Дверь закрывается за ним с тихим щелчком. И я остаюсь одна.
Боль усиливается. Разливается горячей волной, сжимает грудь. Комната становится тесной — стены надвигаются на меня, и я не могу дышать.
Как я его оставлю? Как мне пойти своей жизнью? Как ему объяснить, что я не хочу вести церковь? Что я хочу быть ветеринаром? Как ему объяснить, что в приюте я чувствую больше радости, чем в церкви, где каждый аккорд напоминает мне о долге, который я не выбирала? Как?!
Вопросы мечутся в голове. Бьются о горло, о зубы, ища выход, но натыкаются на обещание, которое я только что дала.

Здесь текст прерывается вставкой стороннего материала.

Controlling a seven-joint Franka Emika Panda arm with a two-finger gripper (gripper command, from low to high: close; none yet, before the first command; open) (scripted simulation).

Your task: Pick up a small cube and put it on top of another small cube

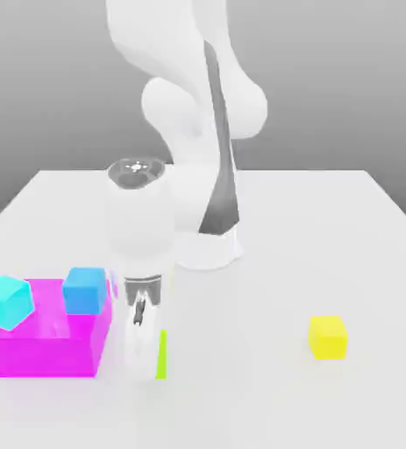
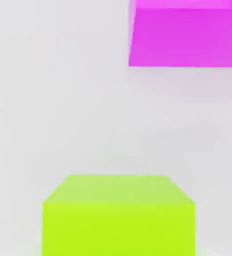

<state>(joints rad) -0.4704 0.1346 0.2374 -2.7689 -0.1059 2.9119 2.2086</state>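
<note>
Arm: the white Franka arm bends down over the white table [image 1: 364,263], its wrist low near the table's front, at the exterior view's left of centre.
Gripper: the gripper [image 1: 143,364] is down at table level, right beside the large magenta block; whether its jaws are spread or clenched, I cannot tell.
Lime-green cube: the small lime-green plain cube [image 2: 119,215] sits on the table directly under the hand. In the exterior view only a thin sliver of it [image 1: 161,354] shows past the hand's right edge. In the hand view it is large and close, resting flat.
Light cyan cube: the small light cyan plain cube [image 1: 6,302] sits tilted at the far-left corner of the large magenta block [image 1: 48,346], at the exterior view's left.
Sky-blue cube: a deeper sky-blue cube [image 1: 86,290] rests on top of the magenta block, nearer the arm.
Magenta block again: from the hand view, its corner [image 2: 188,35] lies just beyond the lime-green cube, apart from it.
Yellow cube: a small pure yellow cube [image 1: 328,338] stands alone, well apart at the exterior view's right.
</note>
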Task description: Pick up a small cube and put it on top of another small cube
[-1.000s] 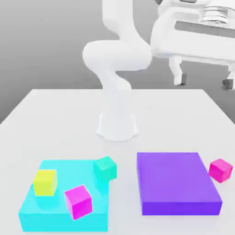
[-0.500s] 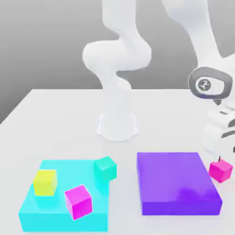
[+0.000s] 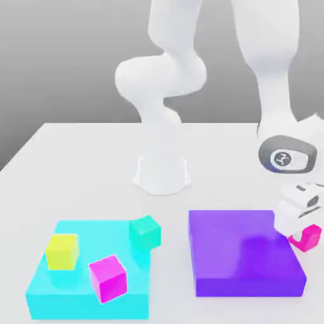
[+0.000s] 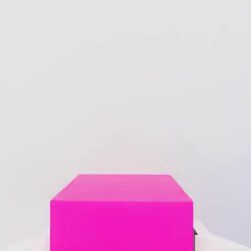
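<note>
The small cube (image 3: 308, 238) sits on the tabletop (image 3: 82, 164) just beside the purple slab (image 3: 243, 252), at the exterior view's right, and our tool (image 3: 302, 229) is clamped on it. We judge the risk to be a shallow grip: lifting could let the cube slip or clip the slab's edge. The hand view shows the cube's (image 4: 121, 212) top and front faces square and close; the exterior view shows the magenta cube (image 3: 109, 277) on the cyan slab (image 3: 88, 304), well apart.
</note>
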Tool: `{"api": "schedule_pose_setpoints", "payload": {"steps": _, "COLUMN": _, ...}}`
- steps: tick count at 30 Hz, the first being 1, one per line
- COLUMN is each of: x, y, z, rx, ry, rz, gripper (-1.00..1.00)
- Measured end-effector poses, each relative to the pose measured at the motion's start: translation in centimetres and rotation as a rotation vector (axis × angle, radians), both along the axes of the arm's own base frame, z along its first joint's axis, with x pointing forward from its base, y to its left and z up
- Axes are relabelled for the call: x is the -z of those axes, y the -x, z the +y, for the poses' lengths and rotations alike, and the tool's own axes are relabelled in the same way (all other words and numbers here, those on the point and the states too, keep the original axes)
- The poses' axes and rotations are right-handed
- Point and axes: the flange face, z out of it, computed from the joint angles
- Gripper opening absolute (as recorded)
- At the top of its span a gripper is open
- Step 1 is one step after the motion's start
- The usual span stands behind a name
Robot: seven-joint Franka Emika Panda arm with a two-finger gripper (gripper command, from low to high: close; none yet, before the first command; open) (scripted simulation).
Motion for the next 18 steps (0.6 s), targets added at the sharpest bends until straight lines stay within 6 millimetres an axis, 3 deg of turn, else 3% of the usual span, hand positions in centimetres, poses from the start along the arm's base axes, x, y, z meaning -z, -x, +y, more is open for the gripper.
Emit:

Я думала, время придёт. Думала, появится подходящий момент, правильные слова, та самая минута, когда я смогу сказать всё, и он поймёт.
Но время идёт. А момент не наступает.
И от этого становится только тяжелее.
Подхожу к окну. Толкаю раму. Ночной воздух врывается в комнату, касается лица прохладой.
Я выбираюсь наружу. Ноги находят знакомый путь по кровле крыши — каждый выступ, каждый стык черепицы известен моим ступням. Там, на вершине этого маленького мира, я сажусь на своё любимое место. На самый край.
Отсюда видно всё. Как в небе мерцают тысячи огней — звёзды, которые не знают правил. Как луна отражается в реке, разбиваясь на серебряные осколки. Как тишина обнимает город, укутывая его в темноту.
В этой тишине сердце наполняется надеждой. Тихой, робкой, но живой.
Она напитывает меня внутренним смыслом, как глоток чистой воды для жаждущей души. Я глубоко вдыхаю, ощущая прохладу ночного воздуха, и в этот миг боль уходит.
Не исчезает. Просто отступает. Давая мне передохнуть.
Папа примет мой выбор, когда придёт время. Он любит меня. Он не позволит мне растрачивать жизнь в несчастье. Он поймёт.
Должен понять.
Когда настаёт пора возвращаться, я тихо спускаюсь через окно назад в комнату. Ноги нащупывают пол. Руки закрывают раму. Ложусь под мягкое одеяло, ощущая, как ткань обнимает уставшее тело. Закрываю глаза.
Я готова.
Полностью готова к завтрашнему дню. К новой встрече с миром, который ждёт меня за пределами этой комнаты. К новым решениям, которые я когда-нибудь найду в себе силы принять.
А пока — просто дышать. И верить, что всё будет хорошо.